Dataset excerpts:
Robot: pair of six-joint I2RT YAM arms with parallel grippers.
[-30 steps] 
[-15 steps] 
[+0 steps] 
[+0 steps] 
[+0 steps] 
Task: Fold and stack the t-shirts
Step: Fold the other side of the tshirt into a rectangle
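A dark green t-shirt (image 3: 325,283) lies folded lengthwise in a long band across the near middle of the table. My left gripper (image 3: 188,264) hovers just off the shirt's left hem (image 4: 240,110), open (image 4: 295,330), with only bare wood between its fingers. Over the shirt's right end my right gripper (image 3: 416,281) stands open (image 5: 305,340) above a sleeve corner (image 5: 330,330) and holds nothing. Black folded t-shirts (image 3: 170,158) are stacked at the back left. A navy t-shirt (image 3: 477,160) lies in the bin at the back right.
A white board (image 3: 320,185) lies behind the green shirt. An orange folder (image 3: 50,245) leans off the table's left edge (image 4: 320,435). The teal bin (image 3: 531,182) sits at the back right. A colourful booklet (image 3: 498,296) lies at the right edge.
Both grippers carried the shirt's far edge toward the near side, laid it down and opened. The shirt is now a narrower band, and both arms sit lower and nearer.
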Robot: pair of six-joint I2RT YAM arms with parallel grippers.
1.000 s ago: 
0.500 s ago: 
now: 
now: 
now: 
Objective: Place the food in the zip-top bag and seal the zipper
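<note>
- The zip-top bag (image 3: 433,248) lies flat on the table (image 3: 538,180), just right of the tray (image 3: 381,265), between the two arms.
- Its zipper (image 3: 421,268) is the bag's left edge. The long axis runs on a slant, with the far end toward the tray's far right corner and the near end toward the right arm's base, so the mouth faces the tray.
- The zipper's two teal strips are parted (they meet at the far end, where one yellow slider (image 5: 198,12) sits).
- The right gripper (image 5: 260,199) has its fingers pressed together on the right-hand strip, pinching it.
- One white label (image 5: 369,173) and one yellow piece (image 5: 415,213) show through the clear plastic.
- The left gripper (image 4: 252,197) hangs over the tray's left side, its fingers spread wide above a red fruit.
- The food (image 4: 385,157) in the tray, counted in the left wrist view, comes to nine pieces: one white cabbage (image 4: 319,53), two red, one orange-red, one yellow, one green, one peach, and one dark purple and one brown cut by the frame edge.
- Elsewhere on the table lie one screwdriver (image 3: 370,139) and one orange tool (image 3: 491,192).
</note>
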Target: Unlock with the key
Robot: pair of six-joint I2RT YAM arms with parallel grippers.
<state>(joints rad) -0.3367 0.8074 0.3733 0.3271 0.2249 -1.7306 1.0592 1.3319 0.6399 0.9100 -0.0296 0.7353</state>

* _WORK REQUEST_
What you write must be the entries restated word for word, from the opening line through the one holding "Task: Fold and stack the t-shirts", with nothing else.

* _SOLUTION FOR THIS TASK_
Robot: pair of six-joint I2RT YAM arms with parallel grippers.
[-30 steps] 
[-15 steps] 
[+0 steps] 
[+0 steps] 
[+0 steps] 
Task: Fold and stack the t-shirts

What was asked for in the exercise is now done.